**PROBLEM REQUIREMENTS**
Restate verbatim the span of lines below between the line with "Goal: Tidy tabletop" and the line with "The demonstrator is", including those two lines, and only that span.

**SOURCE INFORMATION**
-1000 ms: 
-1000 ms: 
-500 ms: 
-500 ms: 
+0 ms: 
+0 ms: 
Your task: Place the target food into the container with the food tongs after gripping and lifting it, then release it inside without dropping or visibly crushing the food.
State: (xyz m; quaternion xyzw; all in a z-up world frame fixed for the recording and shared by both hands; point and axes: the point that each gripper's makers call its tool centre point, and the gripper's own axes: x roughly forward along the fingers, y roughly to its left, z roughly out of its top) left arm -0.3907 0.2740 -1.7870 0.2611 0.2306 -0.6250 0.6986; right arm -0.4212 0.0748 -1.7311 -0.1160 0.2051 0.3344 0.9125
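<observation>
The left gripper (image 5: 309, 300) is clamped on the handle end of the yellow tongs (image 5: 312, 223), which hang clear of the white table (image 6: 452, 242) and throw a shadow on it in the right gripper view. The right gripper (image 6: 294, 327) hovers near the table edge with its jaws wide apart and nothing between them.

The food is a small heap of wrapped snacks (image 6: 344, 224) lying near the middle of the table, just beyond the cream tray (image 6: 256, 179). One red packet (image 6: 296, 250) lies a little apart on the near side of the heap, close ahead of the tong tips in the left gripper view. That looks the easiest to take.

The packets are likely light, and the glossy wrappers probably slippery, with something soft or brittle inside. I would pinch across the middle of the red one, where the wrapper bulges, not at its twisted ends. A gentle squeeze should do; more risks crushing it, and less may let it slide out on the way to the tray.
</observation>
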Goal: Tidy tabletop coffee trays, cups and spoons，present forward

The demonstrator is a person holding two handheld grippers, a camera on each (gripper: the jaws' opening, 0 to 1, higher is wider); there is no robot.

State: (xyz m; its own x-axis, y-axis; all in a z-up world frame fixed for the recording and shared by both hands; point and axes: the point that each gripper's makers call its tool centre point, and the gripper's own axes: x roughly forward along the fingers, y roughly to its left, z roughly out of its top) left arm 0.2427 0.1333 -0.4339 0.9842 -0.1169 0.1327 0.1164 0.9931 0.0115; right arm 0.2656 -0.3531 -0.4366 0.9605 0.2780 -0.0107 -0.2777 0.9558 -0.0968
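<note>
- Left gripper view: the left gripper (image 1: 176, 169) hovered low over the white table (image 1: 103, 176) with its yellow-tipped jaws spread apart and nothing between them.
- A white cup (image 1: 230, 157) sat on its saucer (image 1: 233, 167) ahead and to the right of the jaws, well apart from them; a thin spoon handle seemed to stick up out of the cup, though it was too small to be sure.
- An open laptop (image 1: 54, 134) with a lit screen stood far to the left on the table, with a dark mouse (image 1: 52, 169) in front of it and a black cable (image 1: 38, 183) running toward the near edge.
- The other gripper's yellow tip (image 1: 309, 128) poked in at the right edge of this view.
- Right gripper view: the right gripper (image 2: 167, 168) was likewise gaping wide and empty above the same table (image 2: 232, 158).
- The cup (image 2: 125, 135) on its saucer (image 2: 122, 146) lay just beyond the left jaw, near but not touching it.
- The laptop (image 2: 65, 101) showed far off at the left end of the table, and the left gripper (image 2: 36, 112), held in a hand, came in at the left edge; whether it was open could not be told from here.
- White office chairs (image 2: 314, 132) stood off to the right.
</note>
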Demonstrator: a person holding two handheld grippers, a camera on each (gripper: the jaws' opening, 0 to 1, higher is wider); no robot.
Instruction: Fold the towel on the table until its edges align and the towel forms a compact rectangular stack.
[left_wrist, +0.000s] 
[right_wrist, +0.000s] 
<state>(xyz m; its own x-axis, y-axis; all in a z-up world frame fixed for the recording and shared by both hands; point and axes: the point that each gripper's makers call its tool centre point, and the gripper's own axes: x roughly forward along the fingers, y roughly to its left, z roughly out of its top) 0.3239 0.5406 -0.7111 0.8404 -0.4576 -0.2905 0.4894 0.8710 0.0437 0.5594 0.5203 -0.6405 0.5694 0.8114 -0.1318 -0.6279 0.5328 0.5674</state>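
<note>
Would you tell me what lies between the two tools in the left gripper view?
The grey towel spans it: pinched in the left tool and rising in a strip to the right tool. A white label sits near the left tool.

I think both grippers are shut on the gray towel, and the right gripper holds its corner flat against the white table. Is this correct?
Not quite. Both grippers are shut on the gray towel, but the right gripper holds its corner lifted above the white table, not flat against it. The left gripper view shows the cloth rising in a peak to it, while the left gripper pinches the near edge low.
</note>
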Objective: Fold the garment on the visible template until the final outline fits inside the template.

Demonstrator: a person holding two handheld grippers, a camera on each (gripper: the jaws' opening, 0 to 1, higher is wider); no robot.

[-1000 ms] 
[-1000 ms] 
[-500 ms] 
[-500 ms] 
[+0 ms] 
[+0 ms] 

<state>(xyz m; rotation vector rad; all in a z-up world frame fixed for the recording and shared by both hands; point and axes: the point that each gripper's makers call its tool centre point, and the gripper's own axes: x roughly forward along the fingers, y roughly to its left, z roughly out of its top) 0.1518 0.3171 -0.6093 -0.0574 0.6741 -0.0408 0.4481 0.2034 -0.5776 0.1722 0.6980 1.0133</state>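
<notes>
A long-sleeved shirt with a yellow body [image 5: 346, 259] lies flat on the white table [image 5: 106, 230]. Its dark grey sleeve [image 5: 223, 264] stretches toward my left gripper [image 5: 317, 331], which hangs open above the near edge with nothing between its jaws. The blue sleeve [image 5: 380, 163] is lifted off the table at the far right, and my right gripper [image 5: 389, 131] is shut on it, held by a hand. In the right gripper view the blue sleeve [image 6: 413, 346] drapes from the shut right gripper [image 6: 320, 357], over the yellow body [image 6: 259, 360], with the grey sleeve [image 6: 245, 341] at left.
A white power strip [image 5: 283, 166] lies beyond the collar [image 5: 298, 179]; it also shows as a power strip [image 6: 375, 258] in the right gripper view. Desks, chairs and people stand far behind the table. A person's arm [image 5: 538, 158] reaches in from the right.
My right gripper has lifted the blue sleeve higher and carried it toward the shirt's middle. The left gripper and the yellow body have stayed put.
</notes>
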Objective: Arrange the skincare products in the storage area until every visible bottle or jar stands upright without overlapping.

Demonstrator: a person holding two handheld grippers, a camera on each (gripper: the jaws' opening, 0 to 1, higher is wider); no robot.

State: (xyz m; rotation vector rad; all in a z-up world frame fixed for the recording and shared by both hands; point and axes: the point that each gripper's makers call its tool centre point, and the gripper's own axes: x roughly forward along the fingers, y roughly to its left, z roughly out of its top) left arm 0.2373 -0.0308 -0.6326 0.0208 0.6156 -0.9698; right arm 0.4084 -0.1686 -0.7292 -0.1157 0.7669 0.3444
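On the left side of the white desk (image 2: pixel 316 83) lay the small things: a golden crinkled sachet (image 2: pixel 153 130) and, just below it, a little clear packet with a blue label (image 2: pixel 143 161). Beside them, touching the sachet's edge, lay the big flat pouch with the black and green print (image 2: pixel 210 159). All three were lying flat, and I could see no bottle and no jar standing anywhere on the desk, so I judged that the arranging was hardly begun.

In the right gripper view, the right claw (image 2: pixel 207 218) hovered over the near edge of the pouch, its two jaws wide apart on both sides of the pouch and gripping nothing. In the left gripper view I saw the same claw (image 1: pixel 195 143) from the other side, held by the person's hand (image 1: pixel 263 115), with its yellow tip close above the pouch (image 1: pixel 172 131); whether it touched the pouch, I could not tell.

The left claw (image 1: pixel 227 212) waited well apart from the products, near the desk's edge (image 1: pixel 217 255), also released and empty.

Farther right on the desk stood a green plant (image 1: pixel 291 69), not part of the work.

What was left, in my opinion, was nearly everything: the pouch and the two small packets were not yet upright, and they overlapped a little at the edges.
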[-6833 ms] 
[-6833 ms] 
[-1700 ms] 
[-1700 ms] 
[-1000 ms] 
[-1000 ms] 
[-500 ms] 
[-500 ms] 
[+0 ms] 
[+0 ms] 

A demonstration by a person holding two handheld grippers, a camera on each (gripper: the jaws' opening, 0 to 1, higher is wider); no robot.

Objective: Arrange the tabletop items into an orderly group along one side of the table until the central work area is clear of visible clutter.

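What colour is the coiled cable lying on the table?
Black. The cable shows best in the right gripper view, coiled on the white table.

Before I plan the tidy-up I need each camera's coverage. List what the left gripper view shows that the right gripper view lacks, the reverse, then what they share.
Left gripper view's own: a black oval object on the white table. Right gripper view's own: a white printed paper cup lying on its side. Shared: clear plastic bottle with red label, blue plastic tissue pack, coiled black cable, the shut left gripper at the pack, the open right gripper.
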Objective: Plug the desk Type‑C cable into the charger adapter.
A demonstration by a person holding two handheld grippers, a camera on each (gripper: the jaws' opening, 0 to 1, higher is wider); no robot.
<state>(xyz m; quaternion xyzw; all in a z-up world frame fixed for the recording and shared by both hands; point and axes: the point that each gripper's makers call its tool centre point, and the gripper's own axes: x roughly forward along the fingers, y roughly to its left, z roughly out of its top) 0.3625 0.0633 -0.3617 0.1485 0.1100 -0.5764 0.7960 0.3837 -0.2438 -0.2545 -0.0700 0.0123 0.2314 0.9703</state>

**EXPECTED OUTPUT**
Goal: Tidy tabletop coffee trays, cups and spoons，present forward

The demonstrator is a person holding two handheld grippers, a camera on each (gripper: the jaws' opening, 0 to 1, higher is wider); there is no robot.

No additional answer is needed.